- PROBLEM: Filter the listing below, please, and copy only the lines with the word "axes".

- DATA BELOW:
↓

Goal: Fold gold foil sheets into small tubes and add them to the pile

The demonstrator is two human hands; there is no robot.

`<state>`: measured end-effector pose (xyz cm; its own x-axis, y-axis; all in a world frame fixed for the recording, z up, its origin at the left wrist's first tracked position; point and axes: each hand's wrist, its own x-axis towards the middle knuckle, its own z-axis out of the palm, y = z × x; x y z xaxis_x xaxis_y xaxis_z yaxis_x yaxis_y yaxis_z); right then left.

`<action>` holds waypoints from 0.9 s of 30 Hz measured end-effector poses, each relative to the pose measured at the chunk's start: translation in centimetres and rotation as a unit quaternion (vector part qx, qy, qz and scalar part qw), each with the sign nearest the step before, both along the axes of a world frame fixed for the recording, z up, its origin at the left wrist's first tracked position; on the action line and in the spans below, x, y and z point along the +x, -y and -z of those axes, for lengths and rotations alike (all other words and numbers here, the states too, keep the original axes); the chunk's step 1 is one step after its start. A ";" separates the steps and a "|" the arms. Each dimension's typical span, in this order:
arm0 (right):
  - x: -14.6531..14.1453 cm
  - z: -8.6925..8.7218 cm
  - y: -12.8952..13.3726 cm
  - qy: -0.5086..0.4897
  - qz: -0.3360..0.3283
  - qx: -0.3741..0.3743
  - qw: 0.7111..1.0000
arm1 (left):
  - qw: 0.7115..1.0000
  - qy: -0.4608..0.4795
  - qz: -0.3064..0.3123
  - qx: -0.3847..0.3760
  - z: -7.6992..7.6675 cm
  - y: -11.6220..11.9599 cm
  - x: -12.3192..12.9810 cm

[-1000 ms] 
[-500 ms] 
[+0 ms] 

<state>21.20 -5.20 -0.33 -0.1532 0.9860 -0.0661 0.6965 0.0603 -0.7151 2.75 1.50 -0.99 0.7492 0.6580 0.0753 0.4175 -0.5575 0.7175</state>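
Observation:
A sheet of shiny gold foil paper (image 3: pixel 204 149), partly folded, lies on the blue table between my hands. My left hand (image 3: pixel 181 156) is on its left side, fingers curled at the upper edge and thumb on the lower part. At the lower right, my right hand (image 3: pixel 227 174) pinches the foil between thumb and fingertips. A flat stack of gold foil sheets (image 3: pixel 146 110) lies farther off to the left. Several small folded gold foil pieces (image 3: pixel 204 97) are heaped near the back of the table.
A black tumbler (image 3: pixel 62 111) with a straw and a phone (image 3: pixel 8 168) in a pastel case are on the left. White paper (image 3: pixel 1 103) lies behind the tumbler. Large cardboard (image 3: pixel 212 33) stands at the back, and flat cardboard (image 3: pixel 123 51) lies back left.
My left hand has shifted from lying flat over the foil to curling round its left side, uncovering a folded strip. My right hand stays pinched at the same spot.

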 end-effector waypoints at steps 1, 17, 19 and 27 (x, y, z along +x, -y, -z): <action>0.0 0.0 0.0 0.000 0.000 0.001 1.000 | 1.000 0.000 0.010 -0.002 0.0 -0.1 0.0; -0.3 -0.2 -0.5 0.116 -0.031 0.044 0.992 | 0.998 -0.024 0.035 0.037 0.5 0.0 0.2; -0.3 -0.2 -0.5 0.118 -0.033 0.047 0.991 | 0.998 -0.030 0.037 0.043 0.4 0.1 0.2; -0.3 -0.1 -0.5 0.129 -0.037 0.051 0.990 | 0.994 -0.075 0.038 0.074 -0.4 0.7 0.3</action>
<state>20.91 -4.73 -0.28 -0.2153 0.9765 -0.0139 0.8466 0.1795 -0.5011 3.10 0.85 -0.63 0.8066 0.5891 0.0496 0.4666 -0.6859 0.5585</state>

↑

- OUTPUT OF THE TASK:
`<state>`: measured end-effector pose (xyz cm; its own x-axis, y-axis; all in a world frame fixed for the recording, z up, its origin at the left wrist's first tracked position; point and axes: each hand's wrist, its own x-axis towards the middle knuckle, its own z-axis out of the palm, y = z × x; x y z xaxis_x xaxis_y xaxis_z yaxis_x yaxis_y yaxis_z); right then left.
`<action>` holds waypoints from 0.9 s of 30 Hz measured end-effector poses, each relative to the pose measured at the chunk's start: translation in centimetres and rotation as a unit quaternion (vector part qx, qy, qz and scalar part qw), each with the sign nearest the step before, both along the axes of a world frame fixed for the recording, z up, its origin at the left wrist's first tracked position; on the action line and in the spans below, x, y and z point along the +x, -y and -z of those axes, for lengths and rotations alike (all other words and numbers here, the states too, keep the original axes); the chunk's step 1 is one step after its start. A ";" separates the steps and a "|" the arms. Each dimension's typical span, in this order:

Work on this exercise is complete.